Traveling by horseback through the Bajo Atrato, between the departments of Antioquia and Chocó, is the “Careperro” or Jaika tuma mountain, revered a sacred site for the Embera Eyabida Indigenous peoles. Eyadia is translated as “mountain inhabitants.”[1] The Atrato River, which flows through both departments and into the Caribbean Sea, is inhabited by a multitude of Afro-Colombian, mixed-race, and Indigenous communities. Many of these communities are accompanied by the Justice and Peace Commission (JyP), an organization accompanied by PBI since 1994. Among these, along the banks of the Jiguamiandó River—a tributary of the Atrato—and close to the Jaika Tuma mountain, are eight communities[2] of Embera people who are organized in the Uradá-Jiguamiandó Indigenous Reservation. For them, the mountain is a sacred site and source of life, as it provides water and is where the jaibaná—traditional doctors—collect their medicinal plants.
Historically, the ethnic communities of the Bajo Atrato region have resisted the interests of diverse megaprojects promoted in their ancestral territories.

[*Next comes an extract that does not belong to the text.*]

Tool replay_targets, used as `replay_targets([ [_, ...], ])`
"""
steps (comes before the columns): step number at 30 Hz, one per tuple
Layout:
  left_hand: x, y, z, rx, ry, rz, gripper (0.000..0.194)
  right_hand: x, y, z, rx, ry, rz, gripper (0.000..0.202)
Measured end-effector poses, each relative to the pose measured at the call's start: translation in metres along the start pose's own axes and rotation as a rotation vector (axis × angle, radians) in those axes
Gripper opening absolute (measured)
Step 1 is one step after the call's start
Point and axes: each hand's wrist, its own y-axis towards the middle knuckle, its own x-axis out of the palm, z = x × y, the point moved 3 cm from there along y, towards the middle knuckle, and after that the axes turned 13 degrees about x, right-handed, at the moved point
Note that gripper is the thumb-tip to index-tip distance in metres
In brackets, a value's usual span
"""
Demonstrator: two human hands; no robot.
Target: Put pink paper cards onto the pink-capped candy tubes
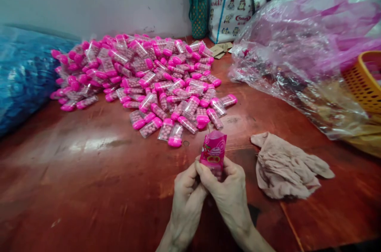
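Low in the middle of the head view, my left hand (188, 194) and my right hand (229, 192) meet around a small candy container in a printed pink sleeve (213, 151). Pinkish round candies show at its lower end, and the sleeve's top edge stands up loose. Both sets of fingers are closed on it, thumbs toward me; the fingertips behind it are hidden. Just beyond lies a large heap of clear candy containers with bright pink caps (160, 69). The nearest one (175, 135) rests on the table a little left of the sleeve's top.
A crumpled beige cloth (288, 166) lies to the right on the red-brown table (89, 188). Clear and pink plastic bags (291, 45) and a yellow basket (364, 85) fill the right side. A blue bag (24, 77) stands left; a white tote (232, 14) stands against the wall.
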Motion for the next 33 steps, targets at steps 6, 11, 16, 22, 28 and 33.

The actions of the banana, palm, and mining industries, which contributed to the dispossession of the communities’ territories, has had a common denominator—stomping on ancestral rights, committing grave human rights violations, and generating environmental impacts in their territories.[3] In fact, some of these companies—which are an additional element in the armed conflict’s already complex web—have been investigated and, occasionally even convicted, for collaborating with paramilitary groups in the region.[4]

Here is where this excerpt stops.